* Prompt
Copy each line of the following data that contains "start".

* Given material
-=-=-

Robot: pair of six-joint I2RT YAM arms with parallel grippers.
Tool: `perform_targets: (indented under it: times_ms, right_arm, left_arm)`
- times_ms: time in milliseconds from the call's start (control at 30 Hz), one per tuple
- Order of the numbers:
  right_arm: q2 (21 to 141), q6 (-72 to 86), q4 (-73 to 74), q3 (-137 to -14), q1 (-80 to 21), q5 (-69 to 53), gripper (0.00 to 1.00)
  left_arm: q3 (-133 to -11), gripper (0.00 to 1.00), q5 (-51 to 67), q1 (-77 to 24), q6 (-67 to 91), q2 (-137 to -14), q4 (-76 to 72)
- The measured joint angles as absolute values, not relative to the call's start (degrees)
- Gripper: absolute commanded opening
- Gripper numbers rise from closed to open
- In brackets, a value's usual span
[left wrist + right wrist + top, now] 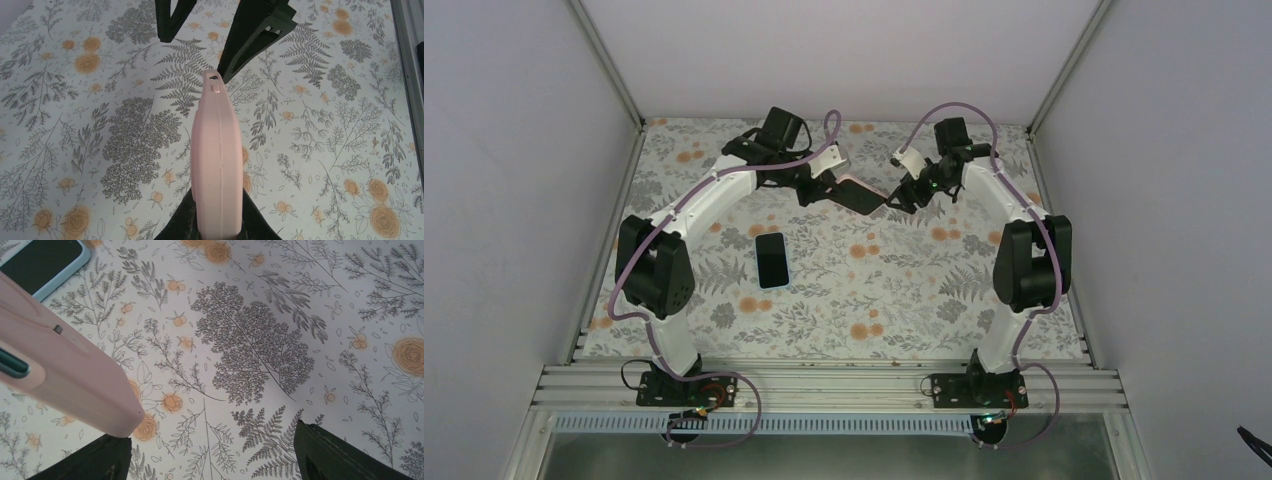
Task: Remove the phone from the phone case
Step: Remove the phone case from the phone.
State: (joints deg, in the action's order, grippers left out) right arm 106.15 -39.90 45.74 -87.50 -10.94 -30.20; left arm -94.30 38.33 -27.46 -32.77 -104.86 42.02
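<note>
The pink case (218, 165) hangs in the air over the far middle of the floral cloth (894, 290), edge-on to the left wrist camera. The left gripper (216, 222) is clamped across its near end. From above, its upward face is dark, so I judge the phone (856, 194) is seated inside, though I cannot be sure. The right gripper (207, 440) stands with its jaws wide apart at the case's free end, one finger just beside the corner — nothing is between them yet.

The risk I see is in the grip. Only one end is held, so a push or peel from the right could lever the case round in the left's fingers. It could also pop the phone loose with nothing under it but the table. A pinch that takes case and phone together would free nothing.

Nearer the bases, well apart from both grippers, a dark-screened handset (771, 258) with a pale blue rim lies flat on the cloth — it blocks nothing.
</note>
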Motion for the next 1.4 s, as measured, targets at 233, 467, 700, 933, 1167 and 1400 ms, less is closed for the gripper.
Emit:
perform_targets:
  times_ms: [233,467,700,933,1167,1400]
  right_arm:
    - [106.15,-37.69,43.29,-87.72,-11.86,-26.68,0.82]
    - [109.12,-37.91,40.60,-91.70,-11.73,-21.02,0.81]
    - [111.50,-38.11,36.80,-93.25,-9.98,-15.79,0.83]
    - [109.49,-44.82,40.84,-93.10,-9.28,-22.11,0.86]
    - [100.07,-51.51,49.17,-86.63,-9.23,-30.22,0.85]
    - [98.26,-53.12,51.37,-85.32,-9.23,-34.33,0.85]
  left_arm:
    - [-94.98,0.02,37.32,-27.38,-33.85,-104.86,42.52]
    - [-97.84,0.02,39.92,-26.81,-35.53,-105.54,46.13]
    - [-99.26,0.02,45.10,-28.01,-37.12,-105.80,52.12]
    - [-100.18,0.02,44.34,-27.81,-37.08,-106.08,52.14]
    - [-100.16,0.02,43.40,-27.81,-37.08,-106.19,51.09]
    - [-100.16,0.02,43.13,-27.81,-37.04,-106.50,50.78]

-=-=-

* Exercise response
- times_ms: time in milliseconds from the call's start (control at 30 Hz), one per tuple
- The measured joint angles as absolute values, not relative to the call's start (degrees)

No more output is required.